Task goal -> All entries below need to be written out exactly, but without their pictures.

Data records
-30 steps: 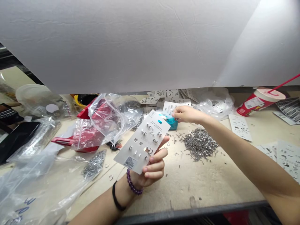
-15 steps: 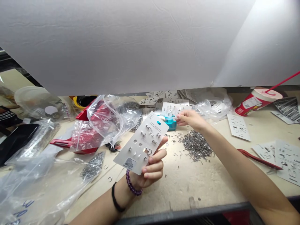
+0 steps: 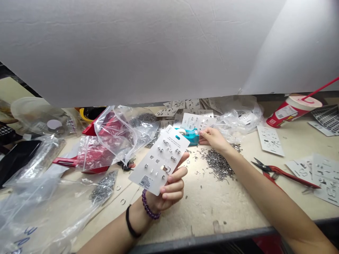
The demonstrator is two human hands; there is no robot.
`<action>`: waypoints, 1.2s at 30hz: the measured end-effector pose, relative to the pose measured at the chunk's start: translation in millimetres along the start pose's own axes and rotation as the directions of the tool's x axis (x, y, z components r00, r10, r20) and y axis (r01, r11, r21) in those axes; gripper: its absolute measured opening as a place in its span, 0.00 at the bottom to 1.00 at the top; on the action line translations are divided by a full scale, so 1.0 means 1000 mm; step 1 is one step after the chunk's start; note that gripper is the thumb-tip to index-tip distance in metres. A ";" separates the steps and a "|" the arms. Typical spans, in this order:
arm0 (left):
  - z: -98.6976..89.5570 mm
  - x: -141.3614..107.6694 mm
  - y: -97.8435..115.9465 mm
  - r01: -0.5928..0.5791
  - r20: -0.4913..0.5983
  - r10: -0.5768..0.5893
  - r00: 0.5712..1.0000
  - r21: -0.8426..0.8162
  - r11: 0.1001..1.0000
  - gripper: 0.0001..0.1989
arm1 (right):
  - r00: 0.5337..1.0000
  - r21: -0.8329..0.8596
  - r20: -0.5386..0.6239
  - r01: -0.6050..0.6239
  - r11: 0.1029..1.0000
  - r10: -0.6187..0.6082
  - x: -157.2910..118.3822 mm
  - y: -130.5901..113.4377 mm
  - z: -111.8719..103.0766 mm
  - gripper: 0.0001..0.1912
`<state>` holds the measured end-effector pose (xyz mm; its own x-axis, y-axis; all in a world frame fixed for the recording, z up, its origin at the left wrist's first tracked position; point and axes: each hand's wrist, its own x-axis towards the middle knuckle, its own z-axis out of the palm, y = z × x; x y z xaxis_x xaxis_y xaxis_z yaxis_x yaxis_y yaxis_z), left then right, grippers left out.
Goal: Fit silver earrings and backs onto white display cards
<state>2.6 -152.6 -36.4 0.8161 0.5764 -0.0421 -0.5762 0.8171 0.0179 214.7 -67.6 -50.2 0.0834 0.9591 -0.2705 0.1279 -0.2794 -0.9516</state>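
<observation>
My left hand [image 3: 171, 188] is closed on the lower right edge of a white earring card [image 3: 156, 162], held tilted above the table. Several small silver earrings are fixed on the card, and a barcode label is at its bottom. Beyond it stands a turquoise tape dispenser [image 3: 192, 137], partly covered by the card. The fingers of my right hand [image 3: 212, 138] are pinched at the dispenser's right end. Anything between those fingertips is too small to make out. A pile of small silver earring pieces [image 3: 219, 164] lies just below my right wrist.
Red-handled pruning shears [image 3: 288, 173] and several earring cards [image 3: 325, 180] lie at right, below a red paper cup [image 3: 291, 111] with a straw. Clear plastic bags [image 3: 127, 130] and red trays [image 3: 92, 155] crowd the left. A white panel [image 3: 159, 53] overhangs the back.
My right hand has dropped slightly at the dispenser's end, fingers closer together. My right forearm has shifted, uncovering more of the shears. The left hand keeps the card in nearly the same place.
</observation>
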 end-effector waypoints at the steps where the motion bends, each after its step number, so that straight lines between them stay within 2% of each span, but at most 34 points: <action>1: 0.000 0.000 0.000 -0.003 -0.002 0.003 1.000 0.007 1.000 0.18 | 1.000 -0.005 -0.008 -0.004 1.000 0.004 0.001 0.002 0.002 0.11; 5: 0.001 0.000 0.000 -0.015 0.011 0.015 1.000 0.022 1.000 0.18 | 0.999 -0.038 -0.037 -0.024 0.999 0.022 0.002 0.002 0.002 0.11; 8: 0.001 0.001 0.000 -0.021 0.022 0.021 1.000 0.022 1.000 0.18 | 1.000 -0.085 -0.006 -0.021 0.996 0.020 -0.010 -0.008 -0.008 0.08; 10: 0.001 0.001 0.000 -0.020 0.023 0.019 1.000 0.028 0.999 0.18 | 0.999 -0.202 0.026 0.036 0.979 -0.032 -0.026 -0.018 -0.014 0.09; 12: 0.000 0.002 0.001 -0.004 0.010 0.003 1.000 0.058 0.998 0.17 | 0.987 -0.303 0.058 0.158 0.940 -0.147 -0.046 -0.029 -0.013 0.13; 13: -0.001 0.003 0.001 0.007 0.001 -0.007 1.000 0.082 0.997 0.17 | 0.975 -0.285 0.079 0.221 0.933 -0.207 -0.056 -0.033 -0.009 0.13; 15: -0.003 0.003 0.001 0.044 -0.015 -0.043 0.999 0.144 0.989 0.18 | 0.944 -0.126 0.163 0.307 0.944 -0.285 -0.073 -0.039 0.003 0.16; 17: -0.006 0.004 -0.001 0.102 -0.038 -0.096 0.995 0.210 0.972 0.19 | 0.924 0.019 0.233 0.307 0.952 -0.302 -0.083 -0.042 0.015 0.19; 19: -0.007 0.006 -0.003 0.153 -0.084 -0.133 0.988 0.324 0.934 0.18 | 0.930 0.094 0.230 0.272 0.958 -0.287 -0.086 -0.043 0.021 0.22; 20: -0.007 0.008 -0.004 0.151 -0.112 -0.114 0.987 0.413 0.898 0.17 | 0.937 0.121 0.207 0.261 0.958 -0.281 -0.085 -0.044 0.020 0.22; 22: -0.005 0.011 -0.004 0.067 -0.160 0.040 0.986 0.609 0.790 0.15 | 0.942 0.164 0.182 0.252 0.954 -0.280 -0.080 -0.045 0.011 0.24; 24: -0.001 0.014 -0.002 -0.037 -0.176 0.244 0.954 0.737 0.675 0.17 | 0.941 0.171 0.160 0.272 0.947 -0.299 -0.076 -0.046 -0.001 0.25; 25: 0.002 0.015 0.000 -0.051 -0.192 0.294 0.936 0.754 0.655 0.20 | 0.941 0.151 0.130 0.293 0.944 -0.313 -0.074 -0.047 -0.007 0.25; 26: 0.004 0.016 0.002 -0.045 -0.211 0.308 0.928 0.755 0.654 0.23 | 0.941 0.117 0.096 0.314 0.942 -0.326 -0.072 -0.047 -0.012 0.24; 28: 0.007 0.016 0.005 0.000 -0.228 0.262 0.938 0.756 0.654 0.28 | 0.936 0.038 0.042 0.349 0.936 -0.350 -0.070 -0.046 -0.017 0.22; 30: 0.008 0.015 0.006 0.028 -0.212 0.244 0.946 0.805 0.593 0.25 | 0.930 -0.019 0.050 0.366 0.930 -0.365 -0.069 -0.044 -0.018 0.20; 33: 0.008 0.014 0.003 0.031 -0.196 0.324 0.926 0.891 0.453 0.19 | 0.909 -0.061 0.063 0.415 0.908 -0.411 -0.067 -0.042 -0.015 0.15; 35: 0.007 0.015 0.001 0.036 -0.205 0.369 0.906 0.909 0.415 0.18 | 0.877 -0.095 0.012 0.480 0.872 -0.481 -0.067 -0.041 -0.013 0.11; 36: 0.007 0.015 0.001 0.036 -0.209 0.384 0.900 0.910 0.412 0.19 | 0.846 -0.125 -0.037 0.523 0.843 -0.531 -0.067 -0.041 -0.011 0.09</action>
<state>15.0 -142.8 -30.3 0.5036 0.8300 -0.2397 -0.1678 0.3662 0.9153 215.2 -121.2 8.3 0.0395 0.9586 0.2819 0.2754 0.2608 -0.9253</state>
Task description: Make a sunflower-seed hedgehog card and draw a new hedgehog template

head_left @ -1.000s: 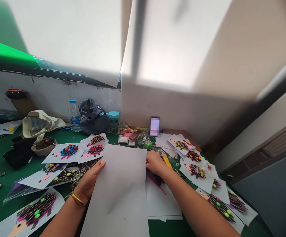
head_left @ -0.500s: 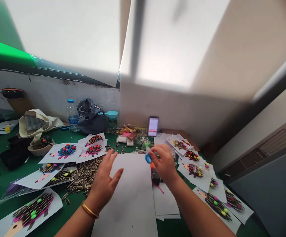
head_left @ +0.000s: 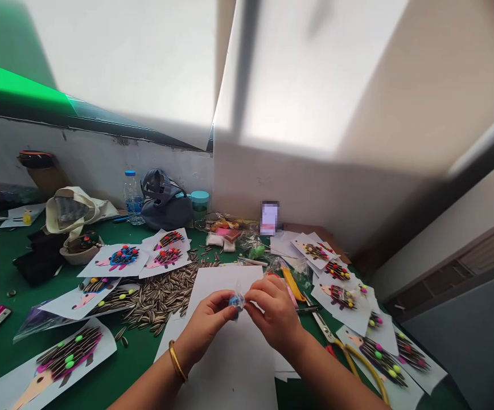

Output for this exercise ->
-30 steps: 
-15 steps: 
+0 steps: 
The demonstrator is two human hands; there is no robot.
`<action>`: waypoints, 1.2s at 30hz: the measured end-effector pose, relative to the pose measured at the chunk's start: translation in millimetres along the start pose's own axes and rotation as the directions of the tool's x axis (x, y, z components r00, r10, r20) and y axis (r01, r11, r21) in those axes; gripper: its absolute measured opening as a place in its span, 0.00 at the bottom to 1.00 at the top; on the action line translations are divided by a full scale, so 1.0 means 1000 mm; step 1 is one step after the chunk's start; note that gripper is the thumb-tip to index-tip distance in metres. A ";" separates the steps and a "|" the arms. Typical spans, in this order:
arm0 (left):
  - z: -98.6976..89.5570 mm
  - x: -141.3614..107.6694 mm
  - y: -97.8435..115.9465 mm
  - r01: -0.5928..0.5791
  - r20: -0.4913..0.5983
  - r10: -0.5768..0.5893
  - r00: 0.5712..1.0000
  - r21: -0.8426..0.8162
  - r11: 0.1001..1.0000
  - gripper: 0.0001..0.1989
arm1 (right):
  - r00: 0.5337..1.0000
  - r21: -0.8329..0.8596
  - r20: -0.5386..0.6239
  - r01: -0.6050..0.6239
  - r11: 0.1029..1.0000
  - r10: -0.6187..0.6082
  - x: -157.2910..118.3822 mm
  - y: -130.5901..113.4377 mm
  - z: -111.8719..103.0766 mm
  - gripper: 0.0001..0.1912
`<state>` holds the measured end-effector pose (xyz mm; its own x-axis, y-axis; all in a world frame fixed for the recording, z up, its origin at the left wrist's first tracked position; point and axes: each hand's wrist, its own x-axis towards the middle knuckle, its own z-axis out of the palm, y = z × x; x y z xaxis_x xaxis_y xaxis_z yaxis_x yaxis_y yaxis_z), left then right, grippers left out.
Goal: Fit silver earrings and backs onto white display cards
<state>2.6 -152.6 -36.4 0.8161 0.5764 -0.0421 -0.5762 0.8171 0.0179 214.7 -67.6 -50.2 0.0834 0.9591 -0.2705 0.1279 -0.2794 -0.9516</state>
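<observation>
My left hand [image 3: 171, 188] is closed on the lower right edge of a white earring card [image 3: 156, 162], held tilted above the table. Several small silver earrings are fixed on the card, and a barcode label is at its bottom. Beyond it stands a turquoise tape dispenser [image 3: 192, 137], partly covered by the card. The fingers of my right hand [image 3: 212, 138] are pinched at the dispenser's right end. Anything between those fingertips is too small to make out. A pile of small silver earring pieces [image 3: 219, 164] lies just below my right wrist.
Red-handled pruning shears [image 3: 288, 173] and several earring cards [image 3: 325, 180] lie at right, below a red paper cup [image 3: 291, 111] with a straw. Clear plastic bags [image 3: 127, 130] and red trays [image 3: 92, 155] crowd the left. A white panel [image 3: 159, 53] overhangs the back.
My right hand has dropped slightly at the dispenser's end, fingers closer together. My right forearm has shifted, uncovering more of the shears. The left hand keeps the card in nearly the same place.
</observation>
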 end-effector waypoints at the steps where the motion bends, each after its step number, so that straight lines between them stay within 2% of each span, but at most 34 points: <action>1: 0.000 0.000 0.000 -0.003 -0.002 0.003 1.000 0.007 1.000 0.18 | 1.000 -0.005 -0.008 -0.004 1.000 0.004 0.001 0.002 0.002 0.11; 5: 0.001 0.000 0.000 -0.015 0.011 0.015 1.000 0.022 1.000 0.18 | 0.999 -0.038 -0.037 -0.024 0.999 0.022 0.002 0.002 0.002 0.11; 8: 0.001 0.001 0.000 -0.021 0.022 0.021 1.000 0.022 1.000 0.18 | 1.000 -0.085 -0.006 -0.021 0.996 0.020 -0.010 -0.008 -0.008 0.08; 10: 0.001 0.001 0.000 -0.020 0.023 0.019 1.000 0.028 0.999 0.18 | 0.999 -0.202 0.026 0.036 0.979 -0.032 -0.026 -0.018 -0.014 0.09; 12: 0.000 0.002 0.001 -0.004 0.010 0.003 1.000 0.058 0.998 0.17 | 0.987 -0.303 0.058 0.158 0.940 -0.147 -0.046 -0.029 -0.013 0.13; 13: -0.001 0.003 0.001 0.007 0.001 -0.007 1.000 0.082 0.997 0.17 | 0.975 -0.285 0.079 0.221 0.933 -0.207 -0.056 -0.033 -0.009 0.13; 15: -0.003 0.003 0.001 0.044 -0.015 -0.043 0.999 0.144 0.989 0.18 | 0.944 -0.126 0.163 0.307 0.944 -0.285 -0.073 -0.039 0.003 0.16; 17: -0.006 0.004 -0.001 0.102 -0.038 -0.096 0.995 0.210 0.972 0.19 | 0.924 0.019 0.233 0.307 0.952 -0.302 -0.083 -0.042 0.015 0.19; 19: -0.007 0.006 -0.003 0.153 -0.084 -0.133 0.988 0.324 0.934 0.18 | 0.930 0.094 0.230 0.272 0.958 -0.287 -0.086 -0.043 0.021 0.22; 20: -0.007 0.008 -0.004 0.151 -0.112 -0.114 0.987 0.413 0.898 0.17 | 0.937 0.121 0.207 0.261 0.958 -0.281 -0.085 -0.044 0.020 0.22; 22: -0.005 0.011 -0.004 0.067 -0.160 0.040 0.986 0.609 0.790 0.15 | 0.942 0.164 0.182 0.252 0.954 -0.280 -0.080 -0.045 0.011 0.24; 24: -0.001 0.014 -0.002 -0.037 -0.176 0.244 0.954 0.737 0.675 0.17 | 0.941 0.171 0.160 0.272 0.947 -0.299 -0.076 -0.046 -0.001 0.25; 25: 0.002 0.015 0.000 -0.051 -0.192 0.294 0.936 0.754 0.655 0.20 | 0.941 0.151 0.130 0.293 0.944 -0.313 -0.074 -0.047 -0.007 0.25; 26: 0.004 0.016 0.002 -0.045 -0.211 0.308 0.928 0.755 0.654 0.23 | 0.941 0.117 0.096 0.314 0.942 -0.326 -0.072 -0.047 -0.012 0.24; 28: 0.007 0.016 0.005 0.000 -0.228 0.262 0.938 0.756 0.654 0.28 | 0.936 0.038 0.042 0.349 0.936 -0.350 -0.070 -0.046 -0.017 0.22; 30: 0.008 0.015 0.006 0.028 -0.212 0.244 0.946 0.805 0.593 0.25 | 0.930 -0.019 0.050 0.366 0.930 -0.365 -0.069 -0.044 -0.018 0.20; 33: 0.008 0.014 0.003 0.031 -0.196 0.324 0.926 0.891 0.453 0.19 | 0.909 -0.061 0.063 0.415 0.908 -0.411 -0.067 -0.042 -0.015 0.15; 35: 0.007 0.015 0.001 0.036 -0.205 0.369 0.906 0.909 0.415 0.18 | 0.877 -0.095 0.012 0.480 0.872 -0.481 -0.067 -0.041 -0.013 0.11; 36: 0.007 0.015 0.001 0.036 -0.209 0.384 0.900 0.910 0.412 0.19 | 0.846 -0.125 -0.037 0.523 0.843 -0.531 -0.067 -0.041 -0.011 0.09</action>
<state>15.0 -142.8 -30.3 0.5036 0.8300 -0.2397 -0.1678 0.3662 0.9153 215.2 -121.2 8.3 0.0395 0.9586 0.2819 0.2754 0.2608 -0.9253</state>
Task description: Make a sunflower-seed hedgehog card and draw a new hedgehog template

head_left @ -1.000s: 
head_left @ -0.500s: 
head_left @ +0.000s: 

The complete answer has now been given.